-- WHAT THE TASK ASKS --
Range to reproduce from the entries below: the line with "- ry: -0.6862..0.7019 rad", the line with "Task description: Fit", and every line in between. Give them exactly and give nothing else.

[Items from a data source]
====================

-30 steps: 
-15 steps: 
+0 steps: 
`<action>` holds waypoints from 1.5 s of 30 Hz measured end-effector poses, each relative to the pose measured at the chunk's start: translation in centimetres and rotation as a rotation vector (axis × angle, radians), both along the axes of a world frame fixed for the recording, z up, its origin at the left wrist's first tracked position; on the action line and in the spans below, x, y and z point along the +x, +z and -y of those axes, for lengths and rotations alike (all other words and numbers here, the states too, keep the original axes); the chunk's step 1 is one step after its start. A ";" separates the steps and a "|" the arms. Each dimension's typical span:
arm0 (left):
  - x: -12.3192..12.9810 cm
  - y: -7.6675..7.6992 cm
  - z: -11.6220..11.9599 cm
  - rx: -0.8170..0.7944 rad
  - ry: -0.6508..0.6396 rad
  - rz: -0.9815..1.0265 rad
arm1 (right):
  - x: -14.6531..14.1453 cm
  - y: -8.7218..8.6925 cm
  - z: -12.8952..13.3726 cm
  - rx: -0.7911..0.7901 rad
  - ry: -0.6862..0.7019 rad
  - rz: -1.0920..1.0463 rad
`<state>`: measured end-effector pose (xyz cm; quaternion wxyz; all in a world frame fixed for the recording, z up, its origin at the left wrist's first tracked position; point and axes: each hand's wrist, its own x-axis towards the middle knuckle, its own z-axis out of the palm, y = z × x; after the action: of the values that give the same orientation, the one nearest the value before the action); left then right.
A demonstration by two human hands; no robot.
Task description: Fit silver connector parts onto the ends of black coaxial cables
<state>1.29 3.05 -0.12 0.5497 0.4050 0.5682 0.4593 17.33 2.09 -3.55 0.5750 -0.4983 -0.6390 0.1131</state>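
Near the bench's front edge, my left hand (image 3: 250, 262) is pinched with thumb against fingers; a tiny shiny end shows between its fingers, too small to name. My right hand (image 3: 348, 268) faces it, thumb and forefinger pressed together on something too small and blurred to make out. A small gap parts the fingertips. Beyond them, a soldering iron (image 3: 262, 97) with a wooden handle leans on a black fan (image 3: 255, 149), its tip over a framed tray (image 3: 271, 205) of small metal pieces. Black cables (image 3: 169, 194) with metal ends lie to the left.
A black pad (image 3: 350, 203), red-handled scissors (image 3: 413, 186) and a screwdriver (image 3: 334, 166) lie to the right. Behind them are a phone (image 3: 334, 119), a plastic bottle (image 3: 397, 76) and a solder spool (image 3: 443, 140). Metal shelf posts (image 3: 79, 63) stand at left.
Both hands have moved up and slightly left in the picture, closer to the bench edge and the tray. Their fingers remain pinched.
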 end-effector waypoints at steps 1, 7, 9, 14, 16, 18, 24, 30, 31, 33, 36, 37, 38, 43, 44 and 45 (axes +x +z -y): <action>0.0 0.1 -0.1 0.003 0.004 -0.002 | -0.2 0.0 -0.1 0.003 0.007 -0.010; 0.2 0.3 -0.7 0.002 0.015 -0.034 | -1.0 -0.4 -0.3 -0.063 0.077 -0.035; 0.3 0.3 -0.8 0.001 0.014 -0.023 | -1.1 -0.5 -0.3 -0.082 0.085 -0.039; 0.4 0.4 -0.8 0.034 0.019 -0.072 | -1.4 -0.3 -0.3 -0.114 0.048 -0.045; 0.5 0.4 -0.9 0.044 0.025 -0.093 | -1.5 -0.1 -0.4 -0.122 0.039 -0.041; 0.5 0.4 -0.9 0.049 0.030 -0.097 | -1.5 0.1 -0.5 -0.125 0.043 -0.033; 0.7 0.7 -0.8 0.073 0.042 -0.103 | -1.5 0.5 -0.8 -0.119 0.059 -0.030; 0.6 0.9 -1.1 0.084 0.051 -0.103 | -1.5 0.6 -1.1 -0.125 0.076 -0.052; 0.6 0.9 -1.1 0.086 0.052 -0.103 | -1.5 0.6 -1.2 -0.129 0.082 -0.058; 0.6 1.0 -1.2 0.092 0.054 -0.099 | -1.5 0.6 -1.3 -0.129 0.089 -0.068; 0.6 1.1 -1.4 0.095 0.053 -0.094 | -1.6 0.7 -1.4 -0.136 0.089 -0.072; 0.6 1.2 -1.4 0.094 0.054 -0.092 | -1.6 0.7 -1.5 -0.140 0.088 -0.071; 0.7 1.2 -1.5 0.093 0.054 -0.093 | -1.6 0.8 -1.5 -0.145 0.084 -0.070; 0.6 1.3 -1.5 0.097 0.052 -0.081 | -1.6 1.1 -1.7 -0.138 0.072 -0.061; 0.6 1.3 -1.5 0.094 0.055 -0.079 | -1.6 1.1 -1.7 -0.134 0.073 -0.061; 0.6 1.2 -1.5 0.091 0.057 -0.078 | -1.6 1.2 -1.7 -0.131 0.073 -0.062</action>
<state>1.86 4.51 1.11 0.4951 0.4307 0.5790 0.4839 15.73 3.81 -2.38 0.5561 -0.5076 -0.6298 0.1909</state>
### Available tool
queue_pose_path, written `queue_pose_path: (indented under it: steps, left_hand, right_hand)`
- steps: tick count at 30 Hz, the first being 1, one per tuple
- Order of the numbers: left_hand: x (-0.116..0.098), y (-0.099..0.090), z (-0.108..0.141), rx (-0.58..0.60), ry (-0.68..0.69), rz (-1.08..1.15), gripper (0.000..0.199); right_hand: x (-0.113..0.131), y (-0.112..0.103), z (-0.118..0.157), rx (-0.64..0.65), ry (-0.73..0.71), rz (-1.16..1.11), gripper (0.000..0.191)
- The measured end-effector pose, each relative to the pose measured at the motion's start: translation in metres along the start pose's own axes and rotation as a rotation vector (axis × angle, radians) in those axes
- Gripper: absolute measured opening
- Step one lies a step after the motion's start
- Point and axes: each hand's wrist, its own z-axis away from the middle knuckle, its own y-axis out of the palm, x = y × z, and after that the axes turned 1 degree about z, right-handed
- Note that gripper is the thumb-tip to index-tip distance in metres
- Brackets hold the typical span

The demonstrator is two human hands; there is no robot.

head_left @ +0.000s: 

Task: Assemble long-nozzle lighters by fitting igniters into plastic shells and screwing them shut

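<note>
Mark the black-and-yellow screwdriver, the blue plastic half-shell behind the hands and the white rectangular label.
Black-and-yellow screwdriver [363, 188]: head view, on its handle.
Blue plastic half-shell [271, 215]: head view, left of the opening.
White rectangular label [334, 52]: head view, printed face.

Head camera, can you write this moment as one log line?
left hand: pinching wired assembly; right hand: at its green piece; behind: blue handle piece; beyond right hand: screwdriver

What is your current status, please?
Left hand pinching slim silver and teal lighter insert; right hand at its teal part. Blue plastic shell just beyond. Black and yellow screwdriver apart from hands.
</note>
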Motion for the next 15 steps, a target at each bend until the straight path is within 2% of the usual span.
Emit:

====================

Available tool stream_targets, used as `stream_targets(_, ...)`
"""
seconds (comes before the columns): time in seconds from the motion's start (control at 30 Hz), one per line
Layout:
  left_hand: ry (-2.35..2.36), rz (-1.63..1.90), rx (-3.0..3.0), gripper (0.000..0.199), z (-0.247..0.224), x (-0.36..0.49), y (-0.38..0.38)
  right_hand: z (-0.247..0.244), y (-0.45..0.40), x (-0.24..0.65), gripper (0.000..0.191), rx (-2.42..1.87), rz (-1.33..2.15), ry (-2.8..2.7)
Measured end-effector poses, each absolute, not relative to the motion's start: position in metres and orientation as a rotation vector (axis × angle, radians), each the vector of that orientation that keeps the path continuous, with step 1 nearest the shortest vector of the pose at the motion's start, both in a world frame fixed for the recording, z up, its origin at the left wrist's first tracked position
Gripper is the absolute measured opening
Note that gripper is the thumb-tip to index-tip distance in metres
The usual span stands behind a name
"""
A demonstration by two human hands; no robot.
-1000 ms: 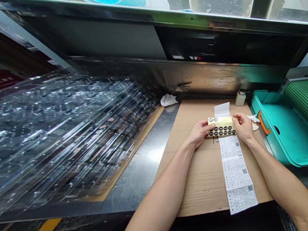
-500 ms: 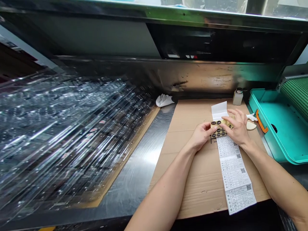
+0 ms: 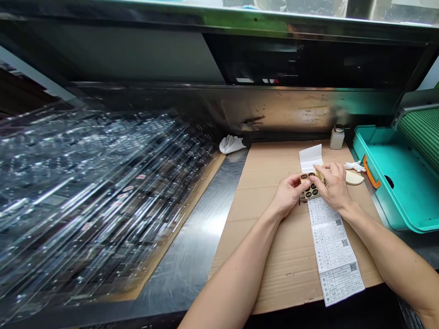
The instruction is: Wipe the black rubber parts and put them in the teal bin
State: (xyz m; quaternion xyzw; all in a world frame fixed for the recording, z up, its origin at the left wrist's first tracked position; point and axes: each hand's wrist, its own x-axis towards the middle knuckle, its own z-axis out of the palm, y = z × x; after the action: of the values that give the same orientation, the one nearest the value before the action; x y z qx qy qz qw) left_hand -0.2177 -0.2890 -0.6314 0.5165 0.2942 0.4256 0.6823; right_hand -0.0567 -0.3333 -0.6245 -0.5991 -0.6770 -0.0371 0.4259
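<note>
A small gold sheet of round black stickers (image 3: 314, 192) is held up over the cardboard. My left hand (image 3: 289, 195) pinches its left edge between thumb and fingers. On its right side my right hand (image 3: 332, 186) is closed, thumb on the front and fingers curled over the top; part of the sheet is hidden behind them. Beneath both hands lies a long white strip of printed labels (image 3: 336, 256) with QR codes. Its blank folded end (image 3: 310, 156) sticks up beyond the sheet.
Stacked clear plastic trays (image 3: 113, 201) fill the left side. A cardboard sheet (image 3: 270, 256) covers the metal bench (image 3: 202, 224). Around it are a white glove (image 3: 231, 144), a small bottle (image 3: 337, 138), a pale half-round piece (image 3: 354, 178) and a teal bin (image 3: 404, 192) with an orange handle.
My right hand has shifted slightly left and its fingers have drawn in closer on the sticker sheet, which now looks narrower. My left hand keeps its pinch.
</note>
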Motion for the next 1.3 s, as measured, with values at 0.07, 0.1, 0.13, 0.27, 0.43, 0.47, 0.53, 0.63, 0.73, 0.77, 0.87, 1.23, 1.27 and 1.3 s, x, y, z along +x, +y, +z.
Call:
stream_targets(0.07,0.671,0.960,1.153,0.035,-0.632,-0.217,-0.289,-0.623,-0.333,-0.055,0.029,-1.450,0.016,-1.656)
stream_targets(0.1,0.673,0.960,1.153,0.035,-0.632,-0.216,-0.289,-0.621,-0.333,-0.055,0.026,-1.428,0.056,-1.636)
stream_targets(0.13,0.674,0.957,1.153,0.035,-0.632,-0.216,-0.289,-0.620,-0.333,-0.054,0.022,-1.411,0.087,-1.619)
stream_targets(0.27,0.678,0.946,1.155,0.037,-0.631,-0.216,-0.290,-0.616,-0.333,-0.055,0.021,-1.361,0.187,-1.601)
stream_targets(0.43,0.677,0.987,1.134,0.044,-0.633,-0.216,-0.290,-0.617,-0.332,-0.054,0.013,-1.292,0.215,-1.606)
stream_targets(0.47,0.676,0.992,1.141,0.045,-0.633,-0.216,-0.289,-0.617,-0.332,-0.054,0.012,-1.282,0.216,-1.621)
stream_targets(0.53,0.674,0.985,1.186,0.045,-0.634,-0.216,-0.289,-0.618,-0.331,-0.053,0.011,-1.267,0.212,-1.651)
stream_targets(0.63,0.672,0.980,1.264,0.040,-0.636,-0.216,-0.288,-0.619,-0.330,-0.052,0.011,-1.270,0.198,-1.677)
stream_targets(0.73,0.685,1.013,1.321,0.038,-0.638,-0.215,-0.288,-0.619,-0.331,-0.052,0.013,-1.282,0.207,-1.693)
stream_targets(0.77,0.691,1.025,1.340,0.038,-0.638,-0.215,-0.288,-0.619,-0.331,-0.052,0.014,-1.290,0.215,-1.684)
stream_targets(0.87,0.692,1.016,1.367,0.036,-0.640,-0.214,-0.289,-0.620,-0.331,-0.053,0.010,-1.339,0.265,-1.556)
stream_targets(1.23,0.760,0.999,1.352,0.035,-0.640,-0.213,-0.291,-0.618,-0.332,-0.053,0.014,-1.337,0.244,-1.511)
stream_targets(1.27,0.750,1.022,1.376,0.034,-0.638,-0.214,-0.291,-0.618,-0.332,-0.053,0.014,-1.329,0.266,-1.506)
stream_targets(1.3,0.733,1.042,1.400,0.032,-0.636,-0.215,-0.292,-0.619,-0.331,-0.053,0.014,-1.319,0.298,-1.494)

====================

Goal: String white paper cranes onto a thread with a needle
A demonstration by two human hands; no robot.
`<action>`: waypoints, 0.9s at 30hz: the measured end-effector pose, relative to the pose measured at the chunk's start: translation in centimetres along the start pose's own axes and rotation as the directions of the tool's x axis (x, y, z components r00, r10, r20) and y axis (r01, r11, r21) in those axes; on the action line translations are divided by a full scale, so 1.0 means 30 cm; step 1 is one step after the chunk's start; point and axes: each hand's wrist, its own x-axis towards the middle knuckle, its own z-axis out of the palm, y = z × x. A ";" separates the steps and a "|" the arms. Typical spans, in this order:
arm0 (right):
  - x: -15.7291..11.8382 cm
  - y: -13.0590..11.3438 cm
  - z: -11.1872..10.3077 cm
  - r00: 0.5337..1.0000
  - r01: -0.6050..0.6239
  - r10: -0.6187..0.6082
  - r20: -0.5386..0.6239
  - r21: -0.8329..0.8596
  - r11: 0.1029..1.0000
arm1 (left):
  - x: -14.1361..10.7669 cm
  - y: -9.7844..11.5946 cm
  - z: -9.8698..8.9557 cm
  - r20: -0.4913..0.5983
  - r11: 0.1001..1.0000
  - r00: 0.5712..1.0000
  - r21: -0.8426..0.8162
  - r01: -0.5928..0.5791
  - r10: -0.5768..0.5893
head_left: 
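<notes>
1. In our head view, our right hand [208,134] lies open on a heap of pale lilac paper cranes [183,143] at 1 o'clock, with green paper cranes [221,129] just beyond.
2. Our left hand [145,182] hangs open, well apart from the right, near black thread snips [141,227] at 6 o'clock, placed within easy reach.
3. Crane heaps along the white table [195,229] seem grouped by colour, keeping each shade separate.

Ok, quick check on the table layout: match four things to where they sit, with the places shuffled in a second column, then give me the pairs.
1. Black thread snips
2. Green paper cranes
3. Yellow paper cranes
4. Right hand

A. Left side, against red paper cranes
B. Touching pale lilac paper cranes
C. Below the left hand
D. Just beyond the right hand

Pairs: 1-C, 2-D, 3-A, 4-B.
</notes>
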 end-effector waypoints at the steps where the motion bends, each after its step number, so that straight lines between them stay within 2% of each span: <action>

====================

-- RESULT --
  - ry: -0.6862..0.7019 rad
  - rz: -1.0920..1.0463 rad
`<state>`: measured end-effector pose (xyz cm; quaternion wxyz; all in a world frame fixed for the recording, z up, its origin at the left wrist's first tracked position; point and axes: each hand's wrist, its own x-axis towards the middle knuckle, its own z-axis out of the palm, y = z × x; after the action: of the values that give the same orientation, the one nearest the value before the action); left then right.
A demonstration by two human hands; no robot.
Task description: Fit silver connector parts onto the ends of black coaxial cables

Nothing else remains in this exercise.